Give again, word for word, every line below from the one that has "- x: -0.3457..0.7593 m" through the one that has "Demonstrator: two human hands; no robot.", both included, and no others.

__DATASET SECTION__
• • • •

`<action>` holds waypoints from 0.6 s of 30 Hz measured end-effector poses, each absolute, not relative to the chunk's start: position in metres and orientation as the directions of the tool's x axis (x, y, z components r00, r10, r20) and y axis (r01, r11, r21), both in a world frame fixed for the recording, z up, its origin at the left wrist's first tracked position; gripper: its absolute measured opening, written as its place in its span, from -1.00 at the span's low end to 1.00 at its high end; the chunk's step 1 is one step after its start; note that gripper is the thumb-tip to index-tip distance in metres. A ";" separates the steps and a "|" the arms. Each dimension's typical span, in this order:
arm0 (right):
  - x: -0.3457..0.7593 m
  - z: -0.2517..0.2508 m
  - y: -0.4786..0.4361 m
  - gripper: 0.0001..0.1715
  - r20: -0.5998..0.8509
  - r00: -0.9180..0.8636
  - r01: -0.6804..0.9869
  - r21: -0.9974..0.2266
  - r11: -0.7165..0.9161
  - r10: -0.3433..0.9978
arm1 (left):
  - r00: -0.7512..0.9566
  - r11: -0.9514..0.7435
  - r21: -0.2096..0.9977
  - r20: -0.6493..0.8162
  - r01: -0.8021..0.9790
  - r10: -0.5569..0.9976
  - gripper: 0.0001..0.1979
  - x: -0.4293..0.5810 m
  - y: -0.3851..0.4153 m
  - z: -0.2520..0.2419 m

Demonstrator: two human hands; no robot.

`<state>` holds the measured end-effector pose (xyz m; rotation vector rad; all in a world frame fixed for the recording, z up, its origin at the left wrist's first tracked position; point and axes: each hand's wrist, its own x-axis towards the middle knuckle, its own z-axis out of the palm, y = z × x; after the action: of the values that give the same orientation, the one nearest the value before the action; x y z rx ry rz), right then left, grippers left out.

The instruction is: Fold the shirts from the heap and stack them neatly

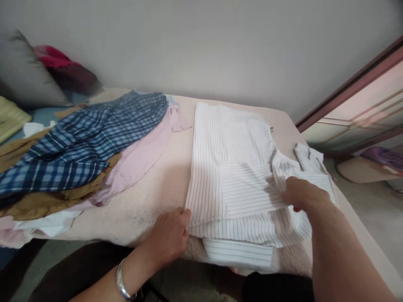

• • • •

__OUTPUT FOR THIS EXERCISE__
  - x: -0.3457..0.7593 m
  - z: -0.2517..0.2508 m
  - y: -0.4786..0.4361 m
  - gripper: 0.0001..0.1715
  - r20: -0.5998..0.8509
  - r00: -0.9180..0.8636
  - r01: -0.6804..0.9869
  - r21: -0.9974..0.2266
  - r11: -0.7165..0.9161
  - r10: -0.3433..0.9978
arm1 (left):
  - r00: -0.7512..0.9566
  - r11: -0.9514..0.7435
  - r21: -0.2096..0.9977
  - r20: -0.6493..0.8162
  - r01: -0.8021..0.9790
  - r10: -0.5569..0.9976
  - gripper: 0.0001..0.1979
  - x: -0.4293..0.5810 m
  - y: -0.3851..0.4153 m
  - z: -0.2520..0.2419 m

Demonstrator: two human hands; no robot.

That concludes the answer.